There's plenty to see. Effectively a 364-mile (585km) long aquarium, Lake Malawi contains more fish species than Europe and America combined, many of which have evolved in Darwinian fashion according to local conditions around the specific groups of rocks they inhabit.
But you don't have to be a fish fanatic to appreciate the beauty of this place. Within a couple of hours of the minibus-with-earrings experience, the bows of my kayak were biting into the sand of what could have been an exclusive private island in the Seychelles, albeit with limpid fresh water and associated bird life.
My arrival was greeted from the trees by sea eagles that looked like demon headmasters. On a rock around the corner, a group of whitebreasted cormorants lined up to face the evening sun, their beaks open and wings wide, and wherever I walked on the island I seemed to be preceded by the same rainbow skink with a jauntily skew whiff blue tail.
Although the island of Mumbo is uninhabited, this was no hardship experience. A walkway of planks led out to an offshore islet which was home to a luxury tented camp in true upmarket safari style, with fresh Malawi coffee and home-made cinnamon biscuits waiting on the table.
Adamson, who introduced himself as an "island man", chided me gently for having pulled up my own kayak - he would do that - and added that ice had just arrived from the mainland to "chill the greens" - green- labelled bottles of Carlsberg.
Mumbo is one of two islands in the Lake Malawi National Park with camps run by Kayak Africa, a company set up by a group of thirtysomethings from South Africa who've managed to blend the ingenuity of man with the creativity of nature.

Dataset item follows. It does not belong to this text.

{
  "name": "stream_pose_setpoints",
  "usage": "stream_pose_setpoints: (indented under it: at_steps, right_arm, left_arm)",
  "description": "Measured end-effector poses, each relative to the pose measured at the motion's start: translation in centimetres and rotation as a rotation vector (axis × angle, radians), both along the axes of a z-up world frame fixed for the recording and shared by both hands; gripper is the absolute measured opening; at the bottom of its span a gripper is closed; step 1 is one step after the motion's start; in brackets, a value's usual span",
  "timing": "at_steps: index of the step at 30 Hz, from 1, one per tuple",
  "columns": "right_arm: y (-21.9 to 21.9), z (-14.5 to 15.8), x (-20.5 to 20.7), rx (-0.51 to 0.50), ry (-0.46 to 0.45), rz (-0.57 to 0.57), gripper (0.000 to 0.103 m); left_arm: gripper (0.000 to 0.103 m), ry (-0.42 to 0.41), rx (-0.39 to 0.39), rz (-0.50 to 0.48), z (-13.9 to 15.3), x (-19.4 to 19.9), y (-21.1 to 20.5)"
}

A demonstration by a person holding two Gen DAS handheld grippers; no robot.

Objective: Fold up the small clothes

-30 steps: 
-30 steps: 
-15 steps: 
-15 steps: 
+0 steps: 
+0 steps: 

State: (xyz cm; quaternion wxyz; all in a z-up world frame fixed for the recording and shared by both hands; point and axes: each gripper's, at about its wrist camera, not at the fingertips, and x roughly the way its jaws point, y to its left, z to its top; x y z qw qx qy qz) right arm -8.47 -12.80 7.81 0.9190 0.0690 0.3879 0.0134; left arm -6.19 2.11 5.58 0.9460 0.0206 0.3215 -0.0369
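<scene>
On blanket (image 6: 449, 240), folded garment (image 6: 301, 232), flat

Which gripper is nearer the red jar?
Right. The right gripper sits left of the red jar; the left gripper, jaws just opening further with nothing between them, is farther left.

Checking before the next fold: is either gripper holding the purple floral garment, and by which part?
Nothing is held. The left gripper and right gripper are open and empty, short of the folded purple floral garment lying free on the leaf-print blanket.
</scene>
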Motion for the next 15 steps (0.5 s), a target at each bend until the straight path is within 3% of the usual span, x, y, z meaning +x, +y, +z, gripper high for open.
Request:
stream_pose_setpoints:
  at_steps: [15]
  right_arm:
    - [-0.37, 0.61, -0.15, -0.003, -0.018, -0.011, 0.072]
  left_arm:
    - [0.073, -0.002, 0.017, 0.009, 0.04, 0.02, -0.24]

The tents are on wooden platforms overlooking the water; you can lie in your hammock in the moonlight, listening to wavelets beneath you.
Kayak Africa's concept is for an all-inclusive island exile, with your own canoe, snorkel equipment and dive gear, and if you don't have a PADI certificate (as I didn't), this is one of the cheapest places in the world to learn to dive.
You don't need to dive, though, to swim with the fish. The majority are ciclids, striped yellow or blue, and they are so unfazed by snorkellers that you could almost reach out and touch them. Many species have developed curious personal habits, which include playing dead, holding their offspring in their mouths, and reproducing in a way which would have Sir David Attenborough struggling for a non-salacious euphemism.